Изменить размер шрифта - +
Все приготовления к этому уже были завершены. Вчера отобранные для группы диверсанты даже успели совершить десятичасовый марш-бросок по окрестным сопкам, и Курбатов в общем остался доволен их подготовкой. Во всяком случае, не нашлось ни одного, кто схватился бы за бок или за сердце; никто не сник, не натер в кровь ноги, а это уже ободряло его как командира.

Правда, оставались мелкие хлопоты. Например, обмундирование, оружие и все остальное, что входило в экипировку диверсантов, отряд должен был получить только на базе, однако все это уже мало беспокоило ротмистра. Главное, что группа наконец-то выступает. Страхуясь от неожиданностей, Курбатов строго-настрого приказал никому не покидать пределы разведывательно-диверсионной школы «Российского фашистского союза». До утра все легионеры обязаны были восстановить силы и выглядеть так, словно их готовили к строевому смотру.

Сам Курбатов никакой особой усталости не чувствовал. Его могучий организм всегда нуждался в подобных нагрузках, без которых мог бы просто-напросто захиреть. Будь его воля, все оставшиеся годы посвятил бы жизни бойца Шаолиньского монастыря, проводя ее в постоянных тренировках, самосозерцании и самосовершенствовании. Но пока что он не мог позволить себе предаваться такой «воле». Он офицер, и покуда идет мировая война, должен сражаться.

— Господин ротмистр, — появился на пороге его штабной комнаты, мало чем отличавшийся по скромности своей обстановки от монастырской кельи, подпоручик барон фон Тирбах. — Прибыла машина Родзаевского. Посыльный передал просьбу фюрер-полковника немедленно явиться к нему.

««Фюрер-полковник» — это что-то новое», — хмыкнул ротмистр, однако внешне вообще никак не отреагировал на сообщение подпоручика, и даже не пошевелился. В таком виде — в черной холщовой рубахе, черных брюках с короткими штанинами, босой — он напоминал уголовника в камере смертников. Истрепанная циновка, давно заменявшая ему постель, лишь усиливала это впечатление.

— Так что ему ответить, князь?

Прошло не менее минуты, прежде чем Курбатов в свою очередь спросил:

— А что ему нужно, вашему фюрер-полковнику?

— Посыльный передал только то, что я уже сообщил вам.
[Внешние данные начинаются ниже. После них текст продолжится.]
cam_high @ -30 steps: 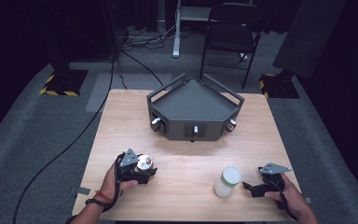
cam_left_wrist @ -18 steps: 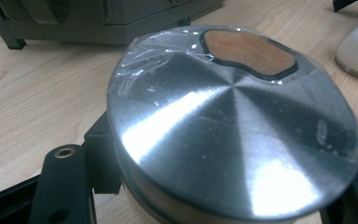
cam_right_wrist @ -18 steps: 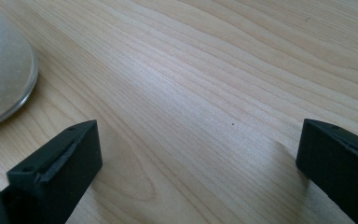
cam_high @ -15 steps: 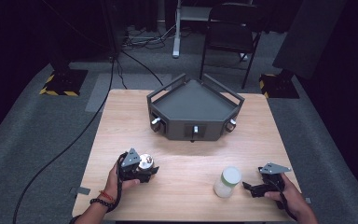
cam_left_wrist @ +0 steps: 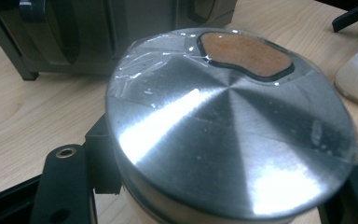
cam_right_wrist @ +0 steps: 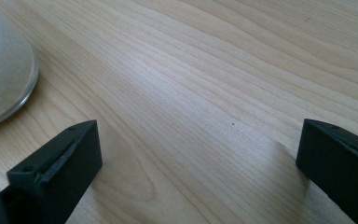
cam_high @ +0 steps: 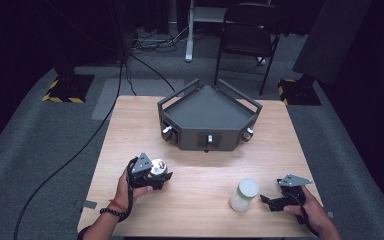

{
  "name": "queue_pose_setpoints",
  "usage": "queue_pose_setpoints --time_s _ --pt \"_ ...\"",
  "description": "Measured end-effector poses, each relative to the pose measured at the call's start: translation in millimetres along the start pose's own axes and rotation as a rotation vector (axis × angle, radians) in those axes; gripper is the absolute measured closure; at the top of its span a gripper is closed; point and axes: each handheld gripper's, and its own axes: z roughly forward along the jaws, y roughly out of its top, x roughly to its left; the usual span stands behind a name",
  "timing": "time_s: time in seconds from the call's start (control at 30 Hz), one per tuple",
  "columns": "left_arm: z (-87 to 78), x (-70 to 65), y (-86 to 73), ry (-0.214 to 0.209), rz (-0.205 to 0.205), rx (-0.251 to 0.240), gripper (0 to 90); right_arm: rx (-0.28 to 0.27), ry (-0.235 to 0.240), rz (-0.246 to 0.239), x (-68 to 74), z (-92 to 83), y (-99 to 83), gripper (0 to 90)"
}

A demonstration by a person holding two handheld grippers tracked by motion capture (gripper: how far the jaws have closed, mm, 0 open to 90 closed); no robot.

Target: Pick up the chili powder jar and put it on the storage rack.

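Wooden table (cam_high: 200, 200) unchanged; left tongs (cam_high: 152, 176) still pinching metal-lidded jar (cam_left_wrist: 233, 135); right tongs (cam_high: 274, 201) spread, idle.

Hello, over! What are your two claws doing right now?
Left gripper shut on metal-lidded container. Right gripper open, empty, beside white jar. Nothing between.

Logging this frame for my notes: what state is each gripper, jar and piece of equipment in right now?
left gripper: shut on the metal-lidded jar.
metal-lidded jar: lid on, held between the fingers, beside the grey console.
right gripper: open, holding nothing, low over the table.
white jar: upright on the table, lid on, apart from the right gripper.
grey console: standing at the table's far side, untouched.
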Motion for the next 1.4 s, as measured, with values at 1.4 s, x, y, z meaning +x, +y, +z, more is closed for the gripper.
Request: queue_pose_setpoints --time_s 1.4 --pt "6.7 -3.7 44.8 0.077 -0.005 -0.069 31.5 0.0 0.002 -0.003 0.1 -0.4 -0.4 0.0"
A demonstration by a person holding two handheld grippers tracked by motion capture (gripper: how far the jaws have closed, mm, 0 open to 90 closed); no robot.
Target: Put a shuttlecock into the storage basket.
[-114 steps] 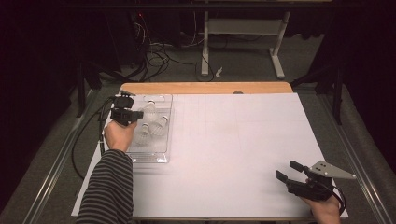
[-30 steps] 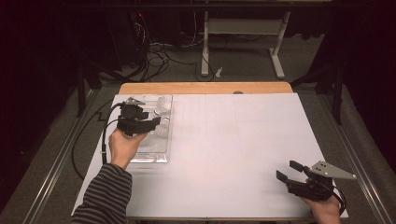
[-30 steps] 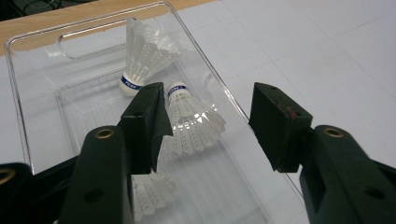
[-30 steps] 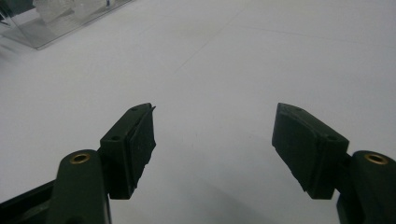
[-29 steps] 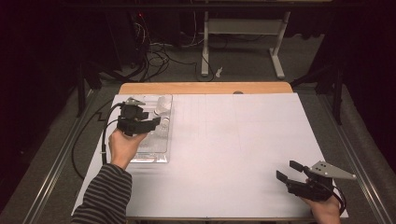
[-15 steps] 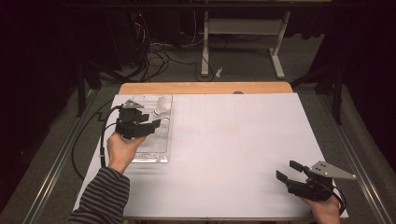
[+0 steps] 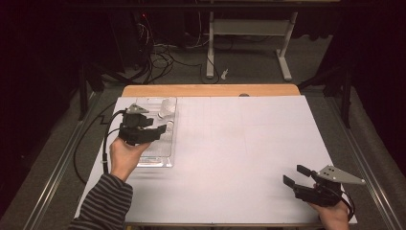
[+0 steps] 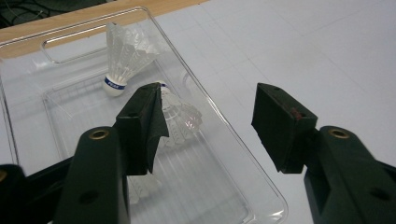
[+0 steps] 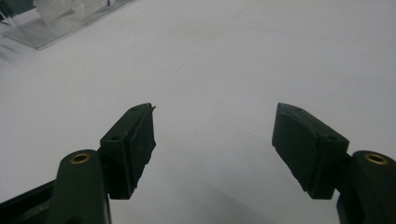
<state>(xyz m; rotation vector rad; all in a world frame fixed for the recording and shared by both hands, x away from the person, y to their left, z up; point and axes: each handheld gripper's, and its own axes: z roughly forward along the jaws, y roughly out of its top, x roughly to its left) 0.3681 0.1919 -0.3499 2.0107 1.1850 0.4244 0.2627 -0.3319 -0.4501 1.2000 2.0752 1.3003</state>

Когда Курбатов впервые увидел Тирбаха, этот крепыш показался ему по-домашнему застенчивым и на удивление робким. Такое впечатление сохранялось до тех нор, пока однажды, возвращаясь с очередной русской вечеринки, которую по очереди устраивали для господ офицеров местные зажиточные эмигранты, они не столкнулись с тремя то ли грабителями, то ли просто подвыпившими парнями-китайцами, решившими поиздеваться над чужеземцами.

Еще не выяснив до конца их намерений, еще только предполагая, что эти трое китайцев заговорили с ними для того, чтобы спровоцировать драку, Виктор Майнц (Тирбахом он тогда еще не именовался) взревел, словно раненый буйвол, в мгновение ока разбросал парней и, пока двое отходили, укрываясь от ударов Курбатова, сбил с ног третьего. Оглушив, а затем схватив парнишку за горло, Виктор приподнял, прижал к каменному забору и бил кастетом до тех пор, пока не превратил лицо и верхнюю часть груди в месиво из мяса, крови, костей и останков одежды. Остальные двое бежали, пленник Виктора давно скончался, однако Майнц все еще держал его горилльей хваткой и методично наносил удары.
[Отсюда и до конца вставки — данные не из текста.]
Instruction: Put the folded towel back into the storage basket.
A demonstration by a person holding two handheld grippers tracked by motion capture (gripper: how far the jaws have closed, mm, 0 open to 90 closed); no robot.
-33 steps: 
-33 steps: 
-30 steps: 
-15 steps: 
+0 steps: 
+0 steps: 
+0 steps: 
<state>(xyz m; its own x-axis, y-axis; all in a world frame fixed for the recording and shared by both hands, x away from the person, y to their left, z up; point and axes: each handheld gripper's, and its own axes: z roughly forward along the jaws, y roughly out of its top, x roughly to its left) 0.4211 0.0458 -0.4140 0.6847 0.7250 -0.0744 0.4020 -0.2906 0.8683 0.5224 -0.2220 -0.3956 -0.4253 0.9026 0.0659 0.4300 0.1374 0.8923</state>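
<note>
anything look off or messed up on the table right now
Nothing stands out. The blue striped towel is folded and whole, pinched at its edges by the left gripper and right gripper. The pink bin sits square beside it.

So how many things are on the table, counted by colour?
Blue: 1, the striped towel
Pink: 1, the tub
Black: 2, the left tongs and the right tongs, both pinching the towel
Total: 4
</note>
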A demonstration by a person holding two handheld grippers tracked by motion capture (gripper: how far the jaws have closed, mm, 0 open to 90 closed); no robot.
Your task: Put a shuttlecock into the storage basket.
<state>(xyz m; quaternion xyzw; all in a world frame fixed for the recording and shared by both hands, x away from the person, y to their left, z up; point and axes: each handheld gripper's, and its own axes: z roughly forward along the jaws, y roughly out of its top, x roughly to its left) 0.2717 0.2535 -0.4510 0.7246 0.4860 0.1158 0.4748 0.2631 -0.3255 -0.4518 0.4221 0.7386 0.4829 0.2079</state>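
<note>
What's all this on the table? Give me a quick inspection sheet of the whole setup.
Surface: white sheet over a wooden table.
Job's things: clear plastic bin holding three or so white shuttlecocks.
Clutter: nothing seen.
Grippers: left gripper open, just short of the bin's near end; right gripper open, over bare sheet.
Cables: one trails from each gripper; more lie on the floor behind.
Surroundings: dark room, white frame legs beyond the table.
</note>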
Вернувшись к нему, Курбатов вначале решил, что китаец до сих пор сопротивляется, но очень скоро понял: хруст, с которым наручная свинчатка Виктора врезалась в тело несчастного, крушит уже давно омертвевшее тело.

«Оставь его, уходим! — бросился к нему Курбатов. — Может появиться патруль!»

«Пожалуй, с него хватит», — согласился Майнц, вглядываясь при свете луны в то ужасное, что осталось от головы ночного гуляки. При этом голос его был совершенно спокойным: ни дрожи, ни злости, ни усталости.